Work required: All records are to be retyped faithfully and completely.

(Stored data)
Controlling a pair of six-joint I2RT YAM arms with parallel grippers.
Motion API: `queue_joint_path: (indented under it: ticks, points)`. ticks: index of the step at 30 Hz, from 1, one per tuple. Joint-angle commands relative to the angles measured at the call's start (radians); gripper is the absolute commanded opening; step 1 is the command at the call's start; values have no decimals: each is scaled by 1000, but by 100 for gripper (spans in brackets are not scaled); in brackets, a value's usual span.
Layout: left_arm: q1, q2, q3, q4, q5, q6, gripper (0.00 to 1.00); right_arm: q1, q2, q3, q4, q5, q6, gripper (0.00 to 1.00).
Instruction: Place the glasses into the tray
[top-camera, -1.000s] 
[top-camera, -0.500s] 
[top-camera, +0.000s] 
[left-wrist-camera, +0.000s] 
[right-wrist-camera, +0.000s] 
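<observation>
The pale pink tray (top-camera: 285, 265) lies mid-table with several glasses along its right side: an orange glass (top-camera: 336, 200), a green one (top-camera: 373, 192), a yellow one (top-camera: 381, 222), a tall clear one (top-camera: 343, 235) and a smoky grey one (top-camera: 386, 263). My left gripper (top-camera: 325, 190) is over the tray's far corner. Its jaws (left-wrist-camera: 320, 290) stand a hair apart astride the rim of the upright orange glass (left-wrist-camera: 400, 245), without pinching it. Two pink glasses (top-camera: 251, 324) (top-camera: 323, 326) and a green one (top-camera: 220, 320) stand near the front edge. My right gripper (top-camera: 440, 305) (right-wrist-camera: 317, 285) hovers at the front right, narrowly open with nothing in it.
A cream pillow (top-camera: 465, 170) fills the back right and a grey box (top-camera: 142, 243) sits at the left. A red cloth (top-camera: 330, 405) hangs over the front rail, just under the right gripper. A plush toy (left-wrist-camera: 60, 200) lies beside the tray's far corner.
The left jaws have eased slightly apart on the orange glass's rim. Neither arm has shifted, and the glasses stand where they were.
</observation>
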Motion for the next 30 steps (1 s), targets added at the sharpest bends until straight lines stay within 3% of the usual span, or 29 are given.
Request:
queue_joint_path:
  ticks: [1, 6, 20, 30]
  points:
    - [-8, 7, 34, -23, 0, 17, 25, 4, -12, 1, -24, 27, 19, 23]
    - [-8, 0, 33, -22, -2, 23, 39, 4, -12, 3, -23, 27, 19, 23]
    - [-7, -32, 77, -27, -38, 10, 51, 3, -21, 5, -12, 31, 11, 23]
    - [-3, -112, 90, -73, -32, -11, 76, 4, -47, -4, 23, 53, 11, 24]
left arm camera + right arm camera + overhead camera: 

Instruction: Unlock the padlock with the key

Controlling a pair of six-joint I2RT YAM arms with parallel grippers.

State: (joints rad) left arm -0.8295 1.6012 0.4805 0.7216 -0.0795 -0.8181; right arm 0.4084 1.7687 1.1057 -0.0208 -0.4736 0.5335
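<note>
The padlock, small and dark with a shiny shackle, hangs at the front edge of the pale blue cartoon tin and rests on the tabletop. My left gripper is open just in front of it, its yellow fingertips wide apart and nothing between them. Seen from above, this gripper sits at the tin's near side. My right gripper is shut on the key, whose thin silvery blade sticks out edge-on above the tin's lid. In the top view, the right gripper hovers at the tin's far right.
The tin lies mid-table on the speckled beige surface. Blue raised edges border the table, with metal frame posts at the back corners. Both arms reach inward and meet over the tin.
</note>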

Problem solution:
Controlling a pair of six-joint I2RT YAM arms with parallel grippers.
Motion API: `queue_joint_path: (indented under it: ticks, points)`. ticks: index of the step at 30 Hz, from 1, one per tuple. Joint-angle commands relative to the angles measured at the call's start (radians); gripper is the absolute commanded opening; step 1 is the command at the call's start; values have no decimals: each is scaled by 1000, but by 100 for gripper (spans in brackets are not scaled); in brackets, a value's usual span.
Layout: left_arm: q1, q2, q3, q4, q5, q6, gripper (0.00 to 1.00); right_arm: q1, q2, q3, q4, q5, q6, gripper (0.00 to 1.00).
Instruction: Place the glasses into the tray
[top-camera, -1.000s] 
[top-camera, -0.500s] 
[top-camera, +0.000s] 
[left-wrist-camera, +0.000s] 
[right-wrist-camera, +0.000s] 
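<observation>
The pale pink tray (top-camera: 285, 265) lies mid-table with several glasses along its right side: an orange glass (top-camera: 336, 200), a green one (top-camera: 373, 192), a yellow one (top-camera: 381, 222), a tall clear one (top-camera: 343, 235) and a smoky grey one (top-camera: 386, 263). My left gripper (top-camera: 325, 190) is over the tray's far corner. Its jaws (left-wrist-camera: 320, 290) stand a hair apart astride the rim of the upright orange glass (left-wrist-camera: 400, 245), without pinching it. Two pink glasses (top-camera: 251, 324) (top-camera: 323, 326) and a green one (top-camera: 220, 320) stand near the front edge. My right gripper (top-camera: 440, 305) (right-wrist-camera: 317, 285) hovers at the front right, narrowly open with nothing in it.
A cream pillow (top-camera: 465, 170) fills the back right and a grey box (top-camera: 142, 243) sits at the left. A red cloth (top-camera: 330, 405) hangs over the front rail, just under the right gripper. A plush toy (left-wrist-camera: 60, 200) lies beside the tray's far corner.
The left jaws have eased slightly apart on the orange glass's rim. Neither arm has shifted, and the glasses stand where they were.
</observation>
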Motion for the next 30 steps (1 s), targets added at the sharpest bends until straight lines stay within 3% of the usual span, or 29 are given.
Request:
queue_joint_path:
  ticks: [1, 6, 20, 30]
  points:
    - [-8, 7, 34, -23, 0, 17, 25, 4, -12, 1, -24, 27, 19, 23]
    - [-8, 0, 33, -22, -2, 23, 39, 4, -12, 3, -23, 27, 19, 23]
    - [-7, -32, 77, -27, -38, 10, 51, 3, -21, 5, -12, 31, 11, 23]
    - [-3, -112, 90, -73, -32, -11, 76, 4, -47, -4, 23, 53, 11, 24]
left arm camera + right arm camera + overhead camera: 

Instruction: Unlock the padlock with the key

Controlling a pair of six-joint I2RT YAM arms with parallel grippers.

State: (joints rad) left arm -0.8295 1.6012 0.4805 0.7216 -0.0795 -0.8181; right arm 0.4084 1.7687 1.1057 -0.0208 -0.4736 0.5335
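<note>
The padlock, small and dark with a shiny shackle, hangs at the front edge of the pale blue cartoon tin and rests on the tabletop. My left gripper is open just in front of it, its yellow fingertips wide apart and nothing between them. Seen from above, this gripper sits at the tin's near side. My right gripper is shut on the key, whose thin silvery blade sticks out edge-on above the tin's lid. In the top view, the right gripper hovers at the tin's far right.
The tin lies mid-table on the speckled beige surface. Blue raised edges border the table, with metal frame posts at the back corners. Both arms reach inward and meet over the tin.
</note>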

The answer is now complete.